Problem description
Pull every line with "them" from the data.

Dataset entries
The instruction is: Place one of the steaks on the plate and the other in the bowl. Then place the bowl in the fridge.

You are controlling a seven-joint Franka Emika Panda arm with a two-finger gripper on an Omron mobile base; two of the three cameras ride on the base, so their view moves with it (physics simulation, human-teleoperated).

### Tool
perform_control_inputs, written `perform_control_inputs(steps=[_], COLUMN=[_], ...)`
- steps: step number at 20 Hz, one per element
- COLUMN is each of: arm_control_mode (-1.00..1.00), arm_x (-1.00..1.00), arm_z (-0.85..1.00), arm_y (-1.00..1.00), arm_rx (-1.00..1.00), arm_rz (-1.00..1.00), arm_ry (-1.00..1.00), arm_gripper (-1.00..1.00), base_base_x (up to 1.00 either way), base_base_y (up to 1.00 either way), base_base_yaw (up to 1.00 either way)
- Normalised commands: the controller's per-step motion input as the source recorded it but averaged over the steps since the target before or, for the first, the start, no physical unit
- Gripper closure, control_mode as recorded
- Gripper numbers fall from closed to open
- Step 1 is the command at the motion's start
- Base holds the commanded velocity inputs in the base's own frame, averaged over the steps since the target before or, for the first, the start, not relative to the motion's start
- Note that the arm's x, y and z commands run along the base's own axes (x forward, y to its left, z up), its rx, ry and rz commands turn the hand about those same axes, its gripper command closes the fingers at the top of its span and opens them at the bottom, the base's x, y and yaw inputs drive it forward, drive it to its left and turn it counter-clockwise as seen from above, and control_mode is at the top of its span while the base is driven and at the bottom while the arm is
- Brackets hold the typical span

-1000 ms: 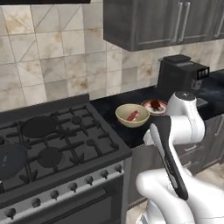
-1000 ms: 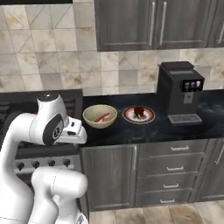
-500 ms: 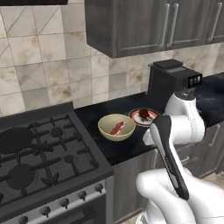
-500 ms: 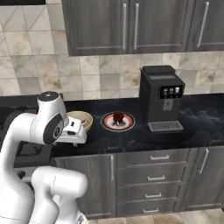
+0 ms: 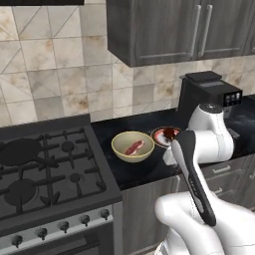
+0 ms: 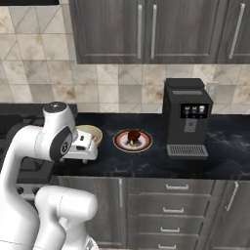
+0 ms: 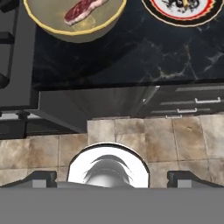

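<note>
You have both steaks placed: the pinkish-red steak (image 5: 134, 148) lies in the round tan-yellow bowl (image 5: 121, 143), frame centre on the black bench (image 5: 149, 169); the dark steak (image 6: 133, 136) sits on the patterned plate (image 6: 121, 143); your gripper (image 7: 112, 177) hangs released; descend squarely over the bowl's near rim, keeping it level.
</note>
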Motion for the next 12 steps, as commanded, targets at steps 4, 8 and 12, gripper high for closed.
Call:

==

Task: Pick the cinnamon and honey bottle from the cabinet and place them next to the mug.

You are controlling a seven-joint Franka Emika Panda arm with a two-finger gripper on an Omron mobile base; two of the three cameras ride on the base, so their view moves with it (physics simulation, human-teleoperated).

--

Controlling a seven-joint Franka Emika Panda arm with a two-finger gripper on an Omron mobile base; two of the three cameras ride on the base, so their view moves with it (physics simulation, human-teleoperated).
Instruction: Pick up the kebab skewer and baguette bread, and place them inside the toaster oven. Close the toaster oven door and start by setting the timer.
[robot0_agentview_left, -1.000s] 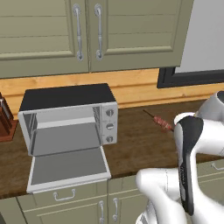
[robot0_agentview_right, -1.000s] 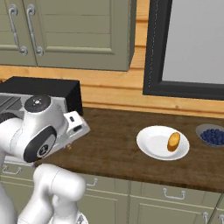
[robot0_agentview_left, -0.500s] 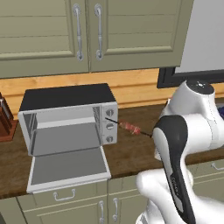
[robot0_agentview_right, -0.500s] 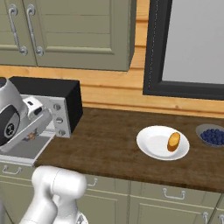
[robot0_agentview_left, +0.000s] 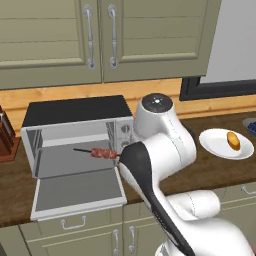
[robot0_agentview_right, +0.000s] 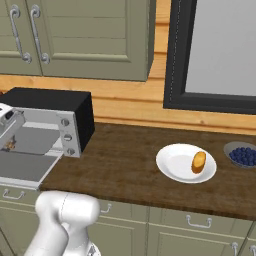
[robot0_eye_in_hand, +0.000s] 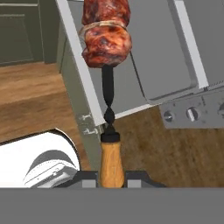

Task response
- Note that the arm's x, y and z commands run along the base's own axes (x forward, y to its left, z up), its rx, ry and rz commands turn the hand about those same axes, its gripper command closes the fingers at the top of its span and opens them at the bottom, the base's x, y and yaw inputs drive it forward, drive it to its left and turn it counter-clockwise as seen from above, and control_mode is at the top of its span while the base is driven and at the bottom while the arm is
Task: Pick the cinnamon and honey bottle from the cabinet and place them next to the mug.
Instruction: Pick up the kebab skewer and baguette bread, and place them inside the toaster oven. Close the toaster oven door and start by setting the timer.

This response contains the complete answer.